UT vice president Mirjam Bult just announced the results at the U Parkhotel, where the parties gathered to hear the results. She mentioned the elections were extra exciting this year, with two new parties involved. The crisis made things even more unpredictable. Bult announced that 31,02 percent of the UT students voted; slightly less than the turnout of last year (32,78 percent). UReka loses one seat to newcomer uTOP. DAS keeps its three seats.
Maybe the most fitting conclusion for the four parties: they can all live with these election results. ‘I’m not ecstatic, but certainly also not unsatisfied with these results,’ says Max de Vries from UReka. ‘Sure, we lost a seat, but the competition increased from one party to three. We’re happy we’re still the biggest student party in the university council.’

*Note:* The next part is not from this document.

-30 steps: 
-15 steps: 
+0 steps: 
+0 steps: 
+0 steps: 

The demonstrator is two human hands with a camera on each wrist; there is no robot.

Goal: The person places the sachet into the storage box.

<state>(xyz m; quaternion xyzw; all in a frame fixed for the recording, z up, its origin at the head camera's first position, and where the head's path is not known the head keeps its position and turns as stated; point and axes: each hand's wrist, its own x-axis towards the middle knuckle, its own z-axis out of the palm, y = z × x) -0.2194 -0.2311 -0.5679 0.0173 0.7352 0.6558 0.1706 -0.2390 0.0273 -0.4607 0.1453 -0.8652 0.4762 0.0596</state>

Hidde Zijlstra from DAS is also not dissatisfied with the results. ‘Looking at all the crisis uncertainties involved, this campaign was extra tense and challenging. Still, the turnout was only about a percent less than last year, and we managed to again secure a stable amount of three seats. I think the crisis situation certainly hasn’t helped the new parties with their campaign. It may have bit them in the end.’
no employee elections
The elections for employee members of the university council didn’t take place this year. There were too few candidates who signed up, bringing the total number of employee council members starting in September to eight, compared to nine seats for students.
Genesis, the new party of ITC students Michael David and Paul Owukju didn’t get enough votes. ‘Still, we’re not disappointed,' says David. 'This was our first time, we tried our best with a primarily online campaign. We will try again next year.’
The other new party, uTOP, did manage to secure a seat. ‘Considering the time we were able to spend on this and being a new party, we’re happy with the results,’ says Jorg Wellink. ‘I can’t wait to make our voice heard, starting in September.’